## EXERCISE AIM
Go through the entries below and copy each line that holds the word "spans".

## Records from a data source
______________________________

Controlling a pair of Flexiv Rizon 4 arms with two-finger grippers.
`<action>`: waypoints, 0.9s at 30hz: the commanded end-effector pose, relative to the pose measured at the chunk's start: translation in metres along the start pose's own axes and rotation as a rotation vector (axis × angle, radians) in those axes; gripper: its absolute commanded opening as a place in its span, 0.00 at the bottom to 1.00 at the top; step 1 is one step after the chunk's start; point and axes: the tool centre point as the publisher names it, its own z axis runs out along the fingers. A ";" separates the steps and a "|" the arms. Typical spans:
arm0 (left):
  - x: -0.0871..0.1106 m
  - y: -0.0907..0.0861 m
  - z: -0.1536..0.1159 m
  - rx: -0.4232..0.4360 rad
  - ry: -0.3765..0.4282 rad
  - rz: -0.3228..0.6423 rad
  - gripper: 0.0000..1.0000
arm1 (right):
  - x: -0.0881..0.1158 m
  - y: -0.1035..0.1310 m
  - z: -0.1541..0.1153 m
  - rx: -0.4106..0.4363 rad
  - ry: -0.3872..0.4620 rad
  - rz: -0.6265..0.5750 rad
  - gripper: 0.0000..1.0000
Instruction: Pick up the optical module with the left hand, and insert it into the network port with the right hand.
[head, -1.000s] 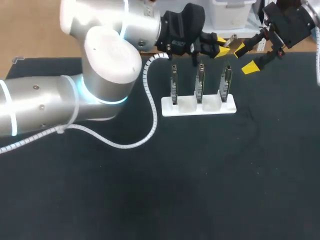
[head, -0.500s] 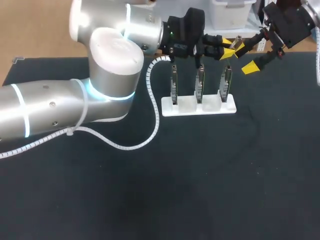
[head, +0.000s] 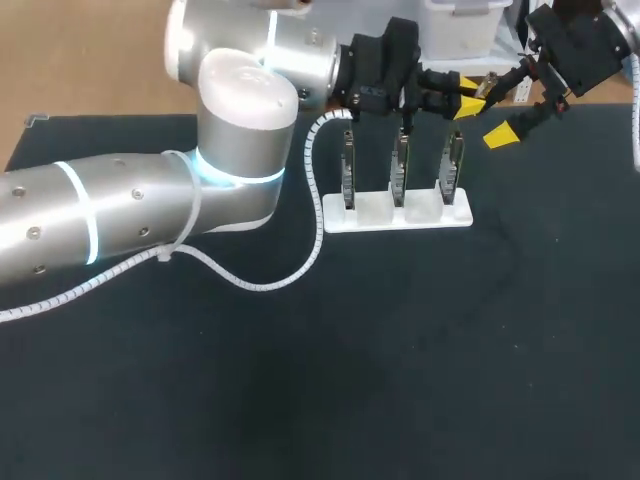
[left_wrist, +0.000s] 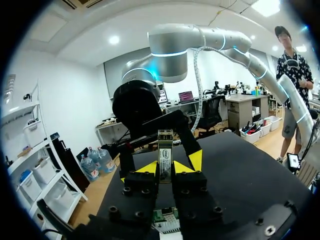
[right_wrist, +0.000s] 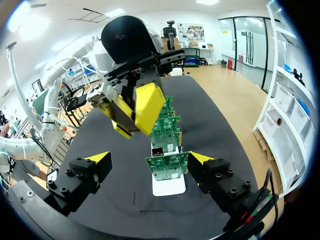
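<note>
Left gripper (left_wrist: 164, 169) of mine is clamped on the one optical module (left_wrist: 164, 149), holding it in the air behind the white stand (head: 420, 216), while my right gripper (right_wrist: 149, 158) hangs spread wide and empty just past that stand's right end. I judge the handover to be the risk: if my right fingers close off-centre or clip my left tips, the module could twist or fall onto the stand. I count one module, one stand, three upright circuit boards (head: 400, 160) and two grippers.

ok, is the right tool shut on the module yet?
No, the right tool stands wide open; the optical module sits in the left tool.
</note>
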 end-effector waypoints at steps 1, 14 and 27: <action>0.001 0.002 -0.001 -0.010 0.012 -0.016 0.00 | 0.000 0.002 0.000 0.005 0.000 -0.001 1.00; 0.005 -0.013 -0.008 -0.086 0.023 -0.065 0.00 | 0.000 0.002 0.000 0.005 0.000 -0.001 1.00; 0.007 -0.012 -0.010 -0.091 0.030 -0.098 0.00 | 0.000 0.002 0.000 0.005 0.000 -0.001 1.00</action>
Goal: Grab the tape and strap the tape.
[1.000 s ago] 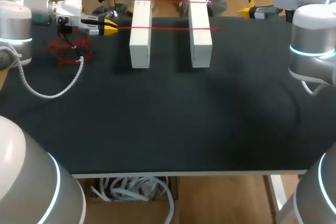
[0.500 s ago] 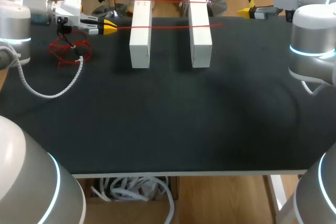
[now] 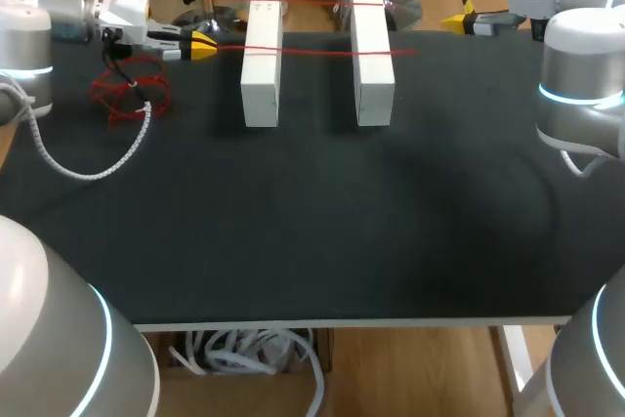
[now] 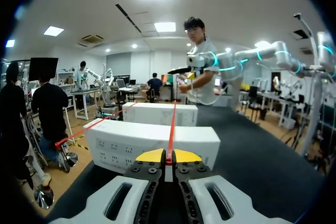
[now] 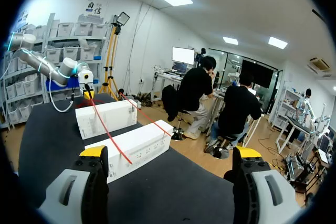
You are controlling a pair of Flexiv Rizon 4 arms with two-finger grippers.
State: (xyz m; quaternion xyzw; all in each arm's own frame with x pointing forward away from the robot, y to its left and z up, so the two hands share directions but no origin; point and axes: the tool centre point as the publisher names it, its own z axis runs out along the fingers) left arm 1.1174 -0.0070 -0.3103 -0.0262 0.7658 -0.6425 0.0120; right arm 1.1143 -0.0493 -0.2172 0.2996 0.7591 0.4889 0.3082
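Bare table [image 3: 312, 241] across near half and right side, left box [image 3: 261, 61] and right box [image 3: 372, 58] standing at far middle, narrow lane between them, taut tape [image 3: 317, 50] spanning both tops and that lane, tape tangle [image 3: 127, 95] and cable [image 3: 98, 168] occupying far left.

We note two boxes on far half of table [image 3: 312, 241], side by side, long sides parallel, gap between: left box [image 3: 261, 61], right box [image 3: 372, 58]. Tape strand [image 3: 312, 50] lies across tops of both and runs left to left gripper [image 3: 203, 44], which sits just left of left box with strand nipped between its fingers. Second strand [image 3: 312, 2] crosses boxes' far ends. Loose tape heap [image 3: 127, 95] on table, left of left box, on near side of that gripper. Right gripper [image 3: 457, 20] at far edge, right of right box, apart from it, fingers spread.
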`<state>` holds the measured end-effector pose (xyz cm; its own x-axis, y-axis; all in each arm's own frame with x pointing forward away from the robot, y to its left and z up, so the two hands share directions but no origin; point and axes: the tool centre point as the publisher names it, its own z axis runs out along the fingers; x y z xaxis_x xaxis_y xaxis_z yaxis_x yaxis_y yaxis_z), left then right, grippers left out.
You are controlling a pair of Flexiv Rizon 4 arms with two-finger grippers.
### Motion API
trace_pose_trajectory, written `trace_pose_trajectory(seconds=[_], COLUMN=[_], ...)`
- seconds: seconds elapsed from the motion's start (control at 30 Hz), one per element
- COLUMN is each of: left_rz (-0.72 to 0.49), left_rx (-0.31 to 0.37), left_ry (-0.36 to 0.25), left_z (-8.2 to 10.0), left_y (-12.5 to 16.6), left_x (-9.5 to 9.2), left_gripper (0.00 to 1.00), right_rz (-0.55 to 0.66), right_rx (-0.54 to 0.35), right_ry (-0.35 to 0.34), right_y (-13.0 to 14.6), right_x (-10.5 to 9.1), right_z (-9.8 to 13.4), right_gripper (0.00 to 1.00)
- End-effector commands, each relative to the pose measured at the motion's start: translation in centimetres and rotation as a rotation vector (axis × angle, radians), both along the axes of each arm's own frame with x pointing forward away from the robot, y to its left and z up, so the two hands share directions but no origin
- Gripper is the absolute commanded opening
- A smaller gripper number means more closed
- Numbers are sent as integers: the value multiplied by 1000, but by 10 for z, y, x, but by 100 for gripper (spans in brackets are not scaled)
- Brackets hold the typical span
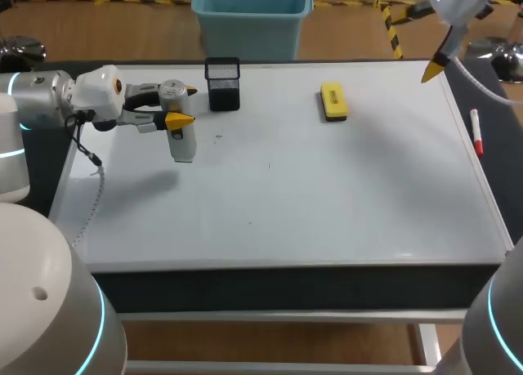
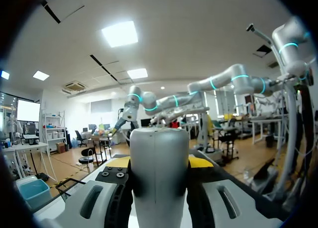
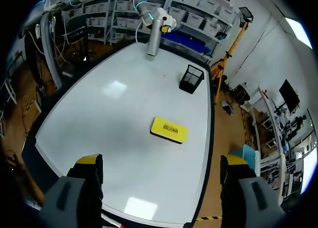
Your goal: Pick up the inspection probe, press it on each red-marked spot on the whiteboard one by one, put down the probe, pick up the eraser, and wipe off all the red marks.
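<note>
On the whiteboard [image 1: 327, 195], a mesh cup [image 1: 223, 85] flanks left jaws pinching probe [image 1: 183, 146]; right jaws spread.

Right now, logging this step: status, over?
Left tool shut on probe, upright over whiteboard. Right tool open, high at far corner. Eraser untouched; mesh holder beside probe.

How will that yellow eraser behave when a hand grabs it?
The yellow eraser lies flat and blocky, so it probably won't roll or tip. On the smooth whiteboard it may slide if nudged sideways. It looks rigid enough to pinch.
</note>
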<state>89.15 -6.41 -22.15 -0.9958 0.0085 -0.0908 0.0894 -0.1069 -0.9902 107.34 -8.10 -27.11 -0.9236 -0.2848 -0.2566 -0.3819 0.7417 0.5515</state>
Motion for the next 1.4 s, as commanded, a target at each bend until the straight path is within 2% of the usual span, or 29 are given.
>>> trace_pose_trajectory(seconds=[0.03, 0.73, 1.0, 1.3, 1.4], left_rz=[0, 0, -5, -47, -63], left_rx=[-1, -1, 18, 34, -1], left_ry=[-1, -1, -32, -34, -24], left_z=[1, 1, 18, 43, 53], left_y=[0, 0, 3, -10, -12], left_x=[0, 0, 30, 76, 92], left_gripper=[0, 0, 0, 0, 0], right_rz=[-8, -8, -8, -8, -8], right_rx=[-7, -7, -7, -7, -7], right_ry=[-9, -9, -9, -9, -9], right_y=[-1, -1, -1, -1, -1], right_x=[-5, -5, -5, -5, -5], right_z=[1, 1, 1, 1, 1], right_gripper=[100, 100, 100, 100, 100])
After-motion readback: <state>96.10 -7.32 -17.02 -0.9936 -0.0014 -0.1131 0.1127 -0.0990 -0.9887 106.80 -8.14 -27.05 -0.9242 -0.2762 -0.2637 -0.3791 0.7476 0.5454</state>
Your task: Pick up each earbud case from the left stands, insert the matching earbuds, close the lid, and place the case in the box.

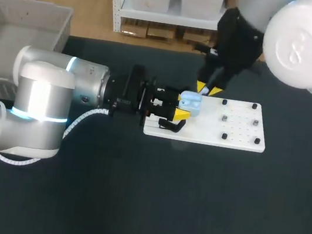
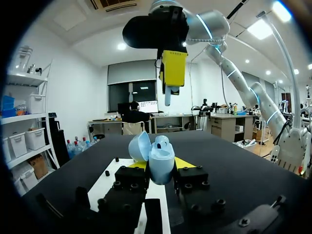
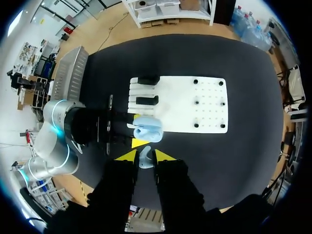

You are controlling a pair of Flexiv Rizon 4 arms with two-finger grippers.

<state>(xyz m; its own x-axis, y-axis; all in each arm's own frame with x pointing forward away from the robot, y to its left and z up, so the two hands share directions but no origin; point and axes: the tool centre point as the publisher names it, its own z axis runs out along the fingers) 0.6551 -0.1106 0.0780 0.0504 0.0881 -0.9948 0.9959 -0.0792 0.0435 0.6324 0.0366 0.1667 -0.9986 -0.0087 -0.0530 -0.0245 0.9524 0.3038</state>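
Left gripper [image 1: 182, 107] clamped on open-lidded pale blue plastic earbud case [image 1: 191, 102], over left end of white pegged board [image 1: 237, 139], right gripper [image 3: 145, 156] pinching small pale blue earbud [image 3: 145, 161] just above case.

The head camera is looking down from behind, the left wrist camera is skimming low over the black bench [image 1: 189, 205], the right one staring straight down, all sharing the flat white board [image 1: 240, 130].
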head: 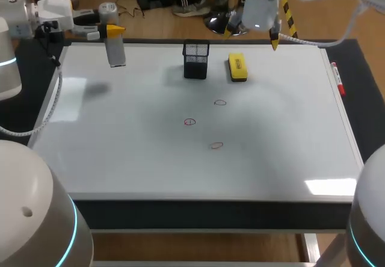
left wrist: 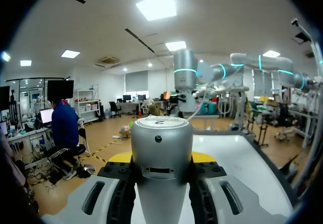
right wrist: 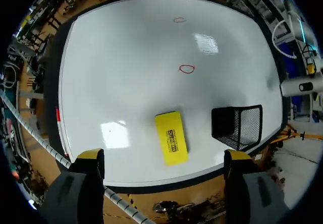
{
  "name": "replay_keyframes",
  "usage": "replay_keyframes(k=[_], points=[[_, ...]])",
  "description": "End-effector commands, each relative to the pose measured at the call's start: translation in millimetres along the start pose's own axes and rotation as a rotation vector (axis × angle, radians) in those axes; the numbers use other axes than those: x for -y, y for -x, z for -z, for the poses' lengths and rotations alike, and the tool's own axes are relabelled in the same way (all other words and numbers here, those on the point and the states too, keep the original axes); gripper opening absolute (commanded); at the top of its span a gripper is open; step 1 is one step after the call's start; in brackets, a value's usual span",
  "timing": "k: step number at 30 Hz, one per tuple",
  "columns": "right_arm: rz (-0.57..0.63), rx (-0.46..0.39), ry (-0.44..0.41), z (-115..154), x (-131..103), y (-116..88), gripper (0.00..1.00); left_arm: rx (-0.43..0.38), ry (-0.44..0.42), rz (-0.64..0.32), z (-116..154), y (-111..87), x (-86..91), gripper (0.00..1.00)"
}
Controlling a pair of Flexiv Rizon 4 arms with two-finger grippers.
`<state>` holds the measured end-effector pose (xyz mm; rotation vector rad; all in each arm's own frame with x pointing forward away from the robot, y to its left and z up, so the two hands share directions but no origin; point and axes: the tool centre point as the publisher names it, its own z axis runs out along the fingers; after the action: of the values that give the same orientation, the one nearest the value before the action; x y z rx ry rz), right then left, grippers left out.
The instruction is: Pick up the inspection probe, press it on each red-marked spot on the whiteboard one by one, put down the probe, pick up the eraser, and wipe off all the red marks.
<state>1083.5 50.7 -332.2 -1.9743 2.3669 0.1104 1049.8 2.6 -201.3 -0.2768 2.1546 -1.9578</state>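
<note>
Grey probe (head: pixel 115 52) upright over whiteboard (head: pixel 283 128) far-left corner; yellow eraser (head: pixel 237 67) flat; three red circles (head: pixel 190 122) mid-board

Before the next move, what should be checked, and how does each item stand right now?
1. Inspection probe gripped: ok, it sits between the left gripper's fingers.
2. Red marks present on the whiteboard: ok, three, none wiped.
3. Probe above a mark: not ok, it hangs over the far left corner, away from them.
4. Right gripper out of the way: ok, open above the far edge, over the eraser.
5. Mesh basket clear of the marks: ok, it stands at the far edge.
6. Marks already pressed: cannot tell.
</note>
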Motion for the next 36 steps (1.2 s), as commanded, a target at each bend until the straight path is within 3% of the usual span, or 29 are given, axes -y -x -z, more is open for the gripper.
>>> replay_keyframes(k=[1, 11, 36], points=[[0.063, 0.018, 0.03, -9, 7, 3, 1.0, 0.001, -0.001, -0.002, 0, -0.5, 0.4, 0.0], [0.194, -0.013, 0.053, -34, 6, 11, 1.0, 0.001, -0.001, -0.002, 0, -0.5, 0.4, 0.0], [0.244, -0.055, 0.077, -82, 2, 12, 1.0, 0.001, -0.001, -0.002, 0, -0.5, 0.4, 0.0]])
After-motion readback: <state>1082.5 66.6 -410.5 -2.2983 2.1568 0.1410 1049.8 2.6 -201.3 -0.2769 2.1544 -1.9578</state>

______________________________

## EXERCISE SOLUTION
`<action>`: waypoints, 0.9s at 30hz: the commanded end-effector pose, relative to the pose measured at the chunk's start: translation in metres along the start pose's own axes and rotation as a rotation vector (axis × angle, radians) in those axes; gripper: its absolute commanded opening as a place in its span, 0.00 at the bottom to 1.00 at the top; step 1 is one step after the chunk's start; point and axes: the tool centre point as the publisher names it, its own z axis runs out along the fingers. A ";" separates the steps and a "|" the arms. Typical spans:
- Numbers are sent as integers: the value multiplied by 1000, but by 10 for z, y, x, but by 100 for gripper (spans in brackets are not scaled)

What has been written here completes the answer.